これは個人的な意見ですが,近いうちに,日本でもスマートフォン用のコア向けなゲームが求めらるようになるのではないかと考えています。近年,コンシューマゲームがスマートフォン向けに移植されるケースも増えていますよね。それを見ていると,スマートフォンが携帯ゲーム機の代わりになっていくのではないかと。
4Gamer:
スペック的にも,スマートフォンはものすごい勢いで進化していますからね。おっしゃりたいことは理解できます。ただ,操作面では携帯ゲーム機のほうが圧倒的に快適なので,その点でゲーム機の優位は揺るがないかな,とも思うのですが。とくにCombat Arms: ZombiesのようなFPSやアクションゲームをタッチパッドで操作するのは,やはり厳しい部分もありますから。
イム氏:
それはそのとおりだと思います。ただ,タッチパッドで遊べるようにしていくのが我々の仕事でもあります。皆さんが快適に操作できるよう,頑張って開発していきたいところです。

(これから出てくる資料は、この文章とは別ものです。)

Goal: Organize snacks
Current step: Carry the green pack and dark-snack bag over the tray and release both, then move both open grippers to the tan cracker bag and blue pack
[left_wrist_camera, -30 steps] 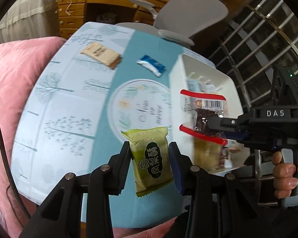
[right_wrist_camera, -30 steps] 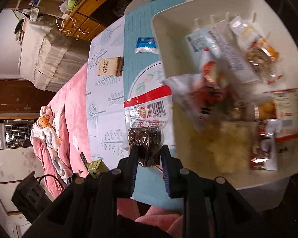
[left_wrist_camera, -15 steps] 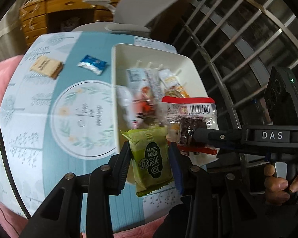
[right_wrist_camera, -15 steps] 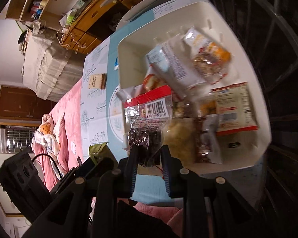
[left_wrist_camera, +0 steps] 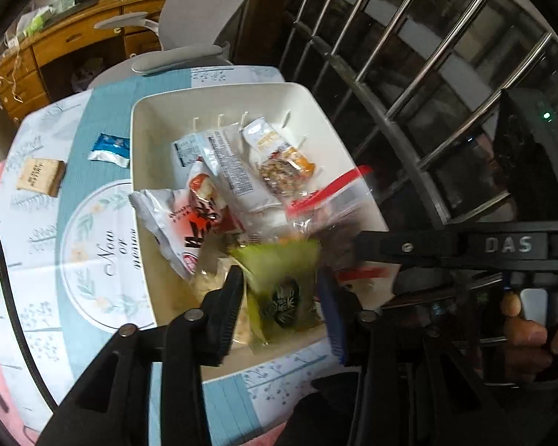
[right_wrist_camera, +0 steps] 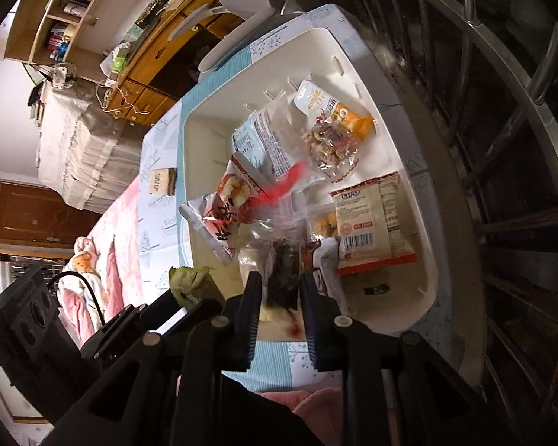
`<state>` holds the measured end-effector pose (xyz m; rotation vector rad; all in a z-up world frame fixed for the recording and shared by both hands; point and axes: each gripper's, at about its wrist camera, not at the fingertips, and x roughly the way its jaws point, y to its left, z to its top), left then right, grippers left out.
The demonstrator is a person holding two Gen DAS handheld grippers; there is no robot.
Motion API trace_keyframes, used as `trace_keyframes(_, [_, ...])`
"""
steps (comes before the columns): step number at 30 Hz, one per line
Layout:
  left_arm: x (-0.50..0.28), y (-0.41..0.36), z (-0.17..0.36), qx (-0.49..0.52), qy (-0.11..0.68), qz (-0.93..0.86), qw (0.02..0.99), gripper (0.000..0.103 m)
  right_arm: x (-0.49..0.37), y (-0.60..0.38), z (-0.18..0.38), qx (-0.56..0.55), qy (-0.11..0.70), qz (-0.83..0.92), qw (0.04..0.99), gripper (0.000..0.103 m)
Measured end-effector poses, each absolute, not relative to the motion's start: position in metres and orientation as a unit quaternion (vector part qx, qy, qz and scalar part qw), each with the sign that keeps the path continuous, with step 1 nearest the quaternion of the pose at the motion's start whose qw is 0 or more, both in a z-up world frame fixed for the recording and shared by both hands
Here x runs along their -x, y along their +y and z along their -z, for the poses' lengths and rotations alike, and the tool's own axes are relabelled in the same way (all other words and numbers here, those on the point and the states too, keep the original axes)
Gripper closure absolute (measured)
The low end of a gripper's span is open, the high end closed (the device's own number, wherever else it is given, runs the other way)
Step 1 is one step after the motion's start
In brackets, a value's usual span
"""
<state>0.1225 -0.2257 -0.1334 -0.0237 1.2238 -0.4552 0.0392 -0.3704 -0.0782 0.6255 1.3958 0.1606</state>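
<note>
A white bin [left_wrist_camera: 219, 98] [right_wrist_camera: 424, 200] holds several snack packets. My left gripper [left_wrist_camera: 281, 299] hangs over its near end with jaws spread; the green pastry packet [left_wrist_camera: 279, 282] is blurred between them and no longer pinched. My right gripper [right_wrist_camera: 279, 297] is also over the bin, jaws parted, and the clear red-edged packet of dark sweets [right_wrist_camera: 282, 223] [left_wrist_camera: 327, 200] is blurred, dropping from it. The green packet's tip shows in the right wrist view [right_wrist_camera: 188, 278].
A brown biscuit packet [left_wrist_camera: 41, 176] [right_wrist_camera: 162, 182] and a blue-white packet [left_wrist_camera: 109, 148] lie on the blue tablecloth [left_wrist_camera: 93, 230] left of the bin. A grey chair [left_wrist_camera: 189, 59] and wooden desk stand beyond. Metal window bars [left_wrist_camera: 427, 74] run on the right.
Both grippers moved right from over the tablecloth to over the bin. Both have just opened and their packets are falling, blurred.
</note>
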Motion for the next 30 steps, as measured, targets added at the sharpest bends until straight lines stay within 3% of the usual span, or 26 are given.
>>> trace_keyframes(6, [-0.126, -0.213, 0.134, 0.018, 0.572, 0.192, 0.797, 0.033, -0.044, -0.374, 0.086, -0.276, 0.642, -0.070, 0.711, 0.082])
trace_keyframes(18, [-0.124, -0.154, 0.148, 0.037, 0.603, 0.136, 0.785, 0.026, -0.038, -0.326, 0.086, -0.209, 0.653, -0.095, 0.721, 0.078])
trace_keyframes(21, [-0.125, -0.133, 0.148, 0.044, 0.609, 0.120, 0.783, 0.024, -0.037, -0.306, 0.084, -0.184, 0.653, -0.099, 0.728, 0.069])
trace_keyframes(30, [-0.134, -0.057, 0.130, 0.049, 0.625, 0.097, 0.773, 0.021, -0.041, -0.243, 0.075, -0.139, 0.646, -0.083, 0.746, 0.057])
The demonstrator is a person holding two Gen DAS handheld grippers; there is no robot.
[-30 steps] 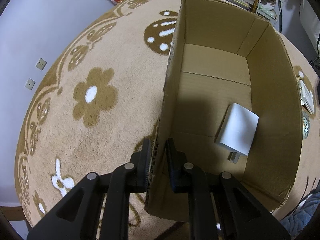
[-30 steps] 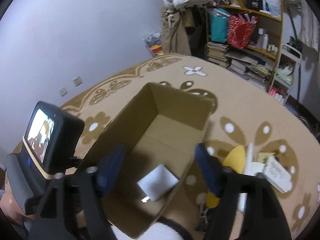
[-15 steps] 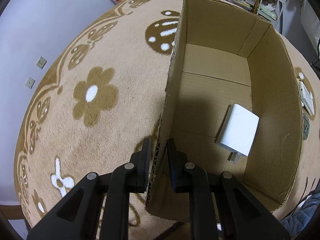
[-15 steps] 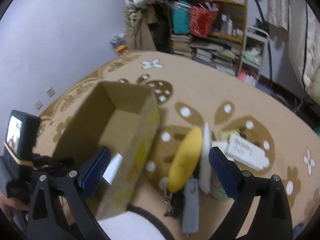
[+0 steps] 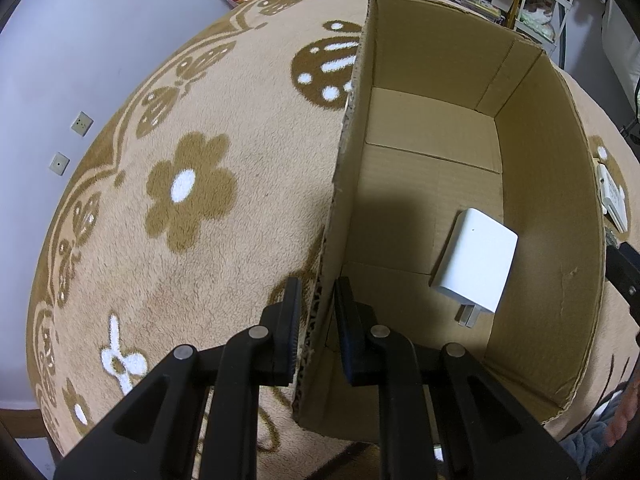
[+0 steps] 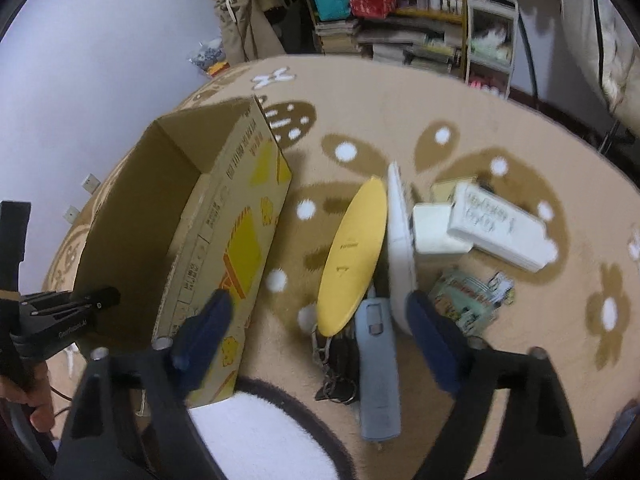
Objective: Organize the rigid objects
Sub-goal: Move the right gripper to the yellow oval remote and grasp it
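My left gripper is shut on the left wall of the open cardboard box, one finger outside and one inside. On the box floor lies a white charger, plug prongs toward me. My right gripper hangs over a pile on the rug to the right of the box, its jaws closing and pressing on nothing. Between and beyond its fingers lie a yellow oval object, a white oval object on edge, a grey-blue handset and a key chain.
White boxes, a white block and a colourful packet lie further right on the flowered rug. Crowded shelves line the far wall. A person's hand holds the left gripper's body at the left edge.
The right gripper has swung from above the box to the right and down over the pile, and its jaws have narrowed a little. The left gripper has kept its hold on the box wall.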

NEXON MOBILEは,G-Star 2011で発表したタイトルに限らず,今後もスマートフォンでプレイできるクオリティの高いゲームをたくさん用意していきます。もちろん,日本の方々にお届けする計画もありますので,楽しみにしていてください。
4Gamer:
ありがとうございました。
モバイルゲームは,普段はあまりゲームで遊ばない層がプレイするカジュアルなもの,というイメージを持っているのは,おそらく筆者だけではないと思う。だが,韓国ではむしろコアなゲームが求めれているというのは,なかなか興味深い話だ。
NEXON MOBILEのタイトルの場合,韓国市場向けに開発したコアなタイトルが,日本向けにローカライズされる可能性も十分にあると思われる。日本での展開にも期待したいところだ。